Double Take: Double Portraits from the Collection (Part Two)
27 May, 2014 - 13 July, 2014
Main Galleries
Double portraits are as familiar to us as images of the Virgin and Child at Christmas, social media snaps of couples, friends, family or the formal wedding portrait photograph. Despite the universality of this style of portraiture, there can be powerful forces at work in portraits where more than one figure is represented. Double portraits can often express more dimensions of psychological insight and artistic technique than the single portrait, and evoke more intense responses in the viewer.
The double portrait can be an opportunity for the artist to explore the subtleties of a relationship between two people. Double portraits can also be used to examine two sides of a single personality. Artists often make double images of themselves, to release or resolve some internal conflict, or to reveal different aspects of their inner selves to the viewer.
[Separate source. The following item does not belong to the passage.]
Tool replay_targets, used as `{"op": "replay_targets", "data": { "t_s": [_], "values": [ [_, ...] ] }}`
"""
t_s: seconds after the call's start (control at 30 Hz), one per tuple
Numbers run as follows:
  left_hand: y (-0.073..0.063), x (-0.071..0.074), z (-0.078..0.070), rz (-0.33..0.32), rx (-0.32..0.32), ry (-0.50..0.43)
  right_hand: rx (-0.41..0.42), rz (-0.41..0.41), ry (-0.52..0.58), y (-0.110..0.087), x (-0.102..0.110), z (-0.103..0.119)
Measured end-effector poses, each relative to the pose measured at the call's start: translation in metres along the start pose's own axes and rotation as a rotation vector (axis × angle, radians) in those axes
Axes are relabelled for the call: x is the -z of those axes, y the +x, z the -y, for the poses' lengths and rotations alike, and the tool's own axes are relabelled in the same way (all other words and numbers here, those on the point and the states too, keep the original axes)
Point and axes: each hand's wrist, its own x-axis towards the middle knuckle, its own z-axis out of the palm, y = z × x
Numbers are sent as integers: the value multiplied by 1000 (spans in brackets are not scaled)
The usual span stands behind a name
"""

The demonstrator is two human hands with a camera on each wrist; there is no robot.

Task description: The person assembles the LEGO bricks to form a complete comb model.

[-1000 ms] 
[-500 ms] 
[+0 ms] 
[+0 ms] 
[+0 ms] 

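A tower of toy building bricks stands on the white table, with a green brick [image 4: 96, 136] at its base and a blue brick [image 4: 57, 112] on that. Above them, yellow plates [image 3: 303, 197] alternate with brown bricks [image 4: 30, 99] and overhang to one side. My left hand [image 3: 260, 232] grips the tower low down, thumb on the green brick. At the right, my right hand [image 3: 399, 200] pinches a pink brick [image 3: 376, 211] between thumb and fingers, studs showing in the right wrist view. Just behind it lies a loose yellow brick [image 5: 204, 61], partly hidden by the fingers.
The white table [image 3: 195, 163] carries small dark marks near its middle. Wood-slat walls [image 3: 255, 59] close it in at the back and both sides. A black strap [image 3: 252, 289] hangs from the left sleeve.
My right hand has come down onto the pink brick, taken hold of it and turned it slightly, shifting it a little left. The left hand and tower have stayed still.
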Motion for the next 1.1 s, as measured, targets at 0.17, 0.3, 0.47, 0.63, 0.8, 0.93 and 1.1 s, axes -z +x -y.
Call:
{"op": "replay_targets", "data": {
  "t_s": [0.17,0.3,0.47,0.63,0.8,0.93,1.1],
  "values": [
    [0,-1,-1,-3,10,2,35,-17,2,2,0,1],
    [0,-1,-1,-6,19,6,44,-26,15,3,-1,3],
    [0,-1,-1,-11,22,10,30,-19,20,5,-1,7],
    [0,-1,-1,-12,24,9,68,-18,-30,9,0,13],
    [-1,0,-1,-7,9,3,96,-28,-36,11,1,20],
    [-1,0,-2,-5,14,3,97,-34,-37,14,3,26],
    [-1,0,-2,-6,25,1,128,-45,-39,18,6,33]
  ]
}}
Literary themes such as the doppelganger or physical double also make their way into double portraiture.
New Zealand artists have approached the double portrait in an amazing variety of ways, from tongue-in-cheek to serious and searching. Richard Lewer’s Our Best Wasn’t Good Enough (2009) is a hilariously tragi-comic depiction of a pair of strapping yet childlike Rugby League players, commiserating with each other after losing a game. Glenn Jowitt’s marvellous photographic portrait of Philip Clairmont (1983) captures the expressionist painter’s unusual good looks and rare intensity while posed in front of one of his own wildly-distorted self-portrait images.
Mary McIntyre has returned again and again to the double portrait throughout her long career as one of New Zealand’s most celebrated portrait painters, and the Collection is especially rich in double portraits by this senior practitioner in the field. In contemporary art practice double portrait images are as current as ever. Williams and Jowsey’s enigmatic diptych The Correction (2009) was the winner of the Wallace Arts Trust Paramount Award in the 2009 Wallace Art Awards, while Jamie Chapman’s cinematic oil, Standard Ratio, was completed and acquired by the Trust in 2013.